• _What you are asked to do_:
In the listing below, print exactly the lines between the line holding "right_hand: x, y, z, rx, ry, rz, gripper" and the line holding "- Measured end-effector", inclusive, and no more.

• _Data shown_:
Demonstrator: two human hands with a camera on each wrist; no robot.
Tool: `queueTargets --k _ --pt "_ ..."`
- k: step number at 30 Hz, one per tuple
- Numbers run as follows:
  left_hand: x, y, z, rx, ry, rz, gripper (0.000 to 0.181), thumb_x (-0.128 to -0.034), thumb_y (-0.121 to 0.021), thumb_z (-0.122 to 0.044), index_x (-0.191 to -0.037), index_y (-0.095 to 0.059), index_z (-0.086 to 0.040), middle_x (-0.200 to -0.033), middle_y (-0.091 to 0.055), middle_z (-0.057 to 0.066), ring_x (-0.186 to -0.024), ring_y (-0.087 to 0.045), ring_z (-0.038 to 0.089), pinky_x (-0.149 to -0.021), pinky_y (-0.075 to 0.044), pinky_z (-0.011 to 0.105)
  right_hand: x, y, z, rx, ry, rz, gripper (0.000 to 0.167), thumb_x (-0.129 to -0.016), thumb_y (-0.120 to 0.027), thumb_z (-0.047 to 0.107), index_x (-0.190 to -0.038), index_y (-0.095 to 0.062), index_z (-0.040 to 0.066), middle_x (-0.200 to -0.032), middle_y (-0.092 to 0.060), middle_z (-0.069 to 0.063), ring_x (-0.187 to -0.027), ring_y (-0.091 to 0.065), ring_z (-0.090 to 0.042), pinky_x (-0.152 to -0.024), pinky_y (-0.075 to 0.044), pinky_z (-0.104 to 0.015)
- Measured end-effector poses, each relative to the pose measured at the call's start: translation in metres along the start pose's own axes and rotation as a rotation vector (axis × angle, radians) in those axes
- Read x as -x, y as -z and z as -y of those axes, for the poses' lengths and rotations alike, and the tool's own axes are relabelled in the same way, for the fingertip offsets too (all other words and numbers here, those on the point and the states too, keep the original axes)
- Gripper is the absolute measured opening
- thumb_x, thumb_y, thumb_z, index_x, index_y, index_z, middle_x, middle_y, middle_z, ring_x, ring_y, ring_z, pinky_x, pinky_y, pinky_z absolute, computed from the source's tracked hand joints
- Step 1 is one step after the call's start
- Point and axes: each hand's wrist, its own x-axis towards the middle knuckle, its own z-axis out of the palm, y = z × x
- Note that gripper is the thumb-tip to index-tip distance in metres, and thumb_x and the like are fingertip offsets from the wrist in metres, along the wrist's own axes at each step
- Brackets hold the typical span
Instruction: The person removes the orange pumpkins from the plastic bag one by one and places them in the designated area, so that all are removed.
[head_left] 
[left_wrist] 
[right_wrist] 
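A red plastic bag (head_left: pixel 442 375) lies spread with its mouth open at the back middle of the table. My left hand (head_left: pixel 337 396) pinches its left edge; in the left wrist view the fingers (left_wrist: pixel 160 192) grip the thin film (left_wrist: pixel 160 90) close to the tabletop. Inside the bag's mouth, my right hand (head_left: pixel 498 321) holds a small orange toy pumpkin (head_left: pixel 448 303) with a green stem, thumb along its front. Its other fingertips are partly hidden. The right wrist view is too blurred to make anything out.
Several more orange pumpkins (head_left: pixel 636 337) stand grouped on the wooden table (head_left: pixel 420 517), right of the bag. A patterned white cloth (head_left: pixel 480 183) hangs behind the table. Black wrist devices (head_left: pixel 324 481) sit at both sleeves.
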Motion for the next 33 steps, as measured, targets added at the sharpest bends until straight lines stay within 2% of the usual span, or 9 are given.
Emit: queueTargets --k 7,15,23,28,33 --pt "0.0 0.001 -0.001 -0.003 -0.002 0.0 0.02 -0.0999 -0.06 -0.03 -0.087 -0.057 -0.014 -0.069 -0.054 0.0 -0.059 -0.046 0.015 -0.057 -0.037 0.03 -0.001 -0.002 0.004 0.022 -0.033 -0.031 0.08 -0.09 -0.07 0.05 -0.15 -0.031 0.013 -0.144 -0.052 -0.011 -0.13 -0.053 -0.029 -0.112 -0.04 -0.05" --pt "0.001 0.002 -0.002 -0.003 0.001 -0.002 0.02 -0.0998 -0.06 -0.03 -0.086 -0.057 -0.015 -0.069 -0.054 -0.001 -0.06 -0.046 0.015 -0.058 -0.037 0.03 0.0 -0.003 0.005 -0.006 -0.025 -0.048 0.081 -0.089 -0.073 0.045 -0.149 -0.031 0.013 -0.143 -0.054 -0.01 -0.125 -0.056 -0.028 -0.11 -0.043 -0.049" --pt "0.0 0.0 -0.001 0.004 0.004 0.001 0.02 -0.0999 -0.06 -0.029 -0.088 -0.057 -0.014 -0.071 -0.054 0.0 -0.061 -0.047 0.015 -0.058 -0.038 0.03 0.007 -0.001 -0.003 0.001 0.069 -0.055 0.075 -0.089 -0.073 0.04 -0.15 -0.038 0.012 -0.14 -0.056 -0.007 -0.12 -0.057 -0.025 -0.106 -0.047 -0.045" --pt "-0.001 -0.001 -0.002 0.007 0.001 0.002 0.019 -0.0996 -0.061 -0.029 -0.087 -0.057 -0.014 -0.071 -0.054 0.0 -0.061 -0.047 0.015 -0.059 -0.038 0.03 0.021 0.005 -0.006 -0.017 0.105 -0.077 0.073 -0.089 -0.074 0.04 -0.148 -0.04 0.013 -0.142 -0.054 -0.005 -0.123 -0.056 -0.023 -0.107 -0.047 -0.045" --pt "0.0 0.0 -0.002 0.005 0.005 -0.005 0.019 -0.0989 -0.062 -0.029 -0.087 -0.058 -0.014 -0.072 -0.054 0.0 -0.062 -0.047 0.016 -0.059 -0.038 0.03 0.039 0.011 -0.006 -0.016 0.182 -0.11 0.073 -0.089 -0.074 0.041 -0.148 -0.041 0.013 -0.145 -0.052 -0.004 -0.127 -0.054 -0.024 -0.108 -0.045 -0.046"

• _Exercise result_:
  right_hand: x, y, z, rx, ry, rz, gripper (0.000 to 0.167), thumb_x (-0.129 to -0.016), thumb_y (-0.120 to 0.027), thumb_z (-0.047 to 0.107), index_x (-0.190 to -0.038), index_y (-0.095 to 0.062), index_z (-0.040 to 0.066), middle_x (-0.200 to -0.032), middle_y (-0.092 to 0.060), middle_z (-0.069 to 0.063), ring_x (-0.187 to -0.027), ring_y (-0.091 to 0.065), ring_z (-0.090 to 0.042), pinky_x (-0.152 to -0.024), pinky_y (-0.075 to 0.044), pinky_z (-0.104 to 0.015)
- Measured end-effector poses, each relative to the pose measured at the call's start: translation in metres along the start pose's own axes and rotation as a rotation vector (axis × angle, radians) in those axes

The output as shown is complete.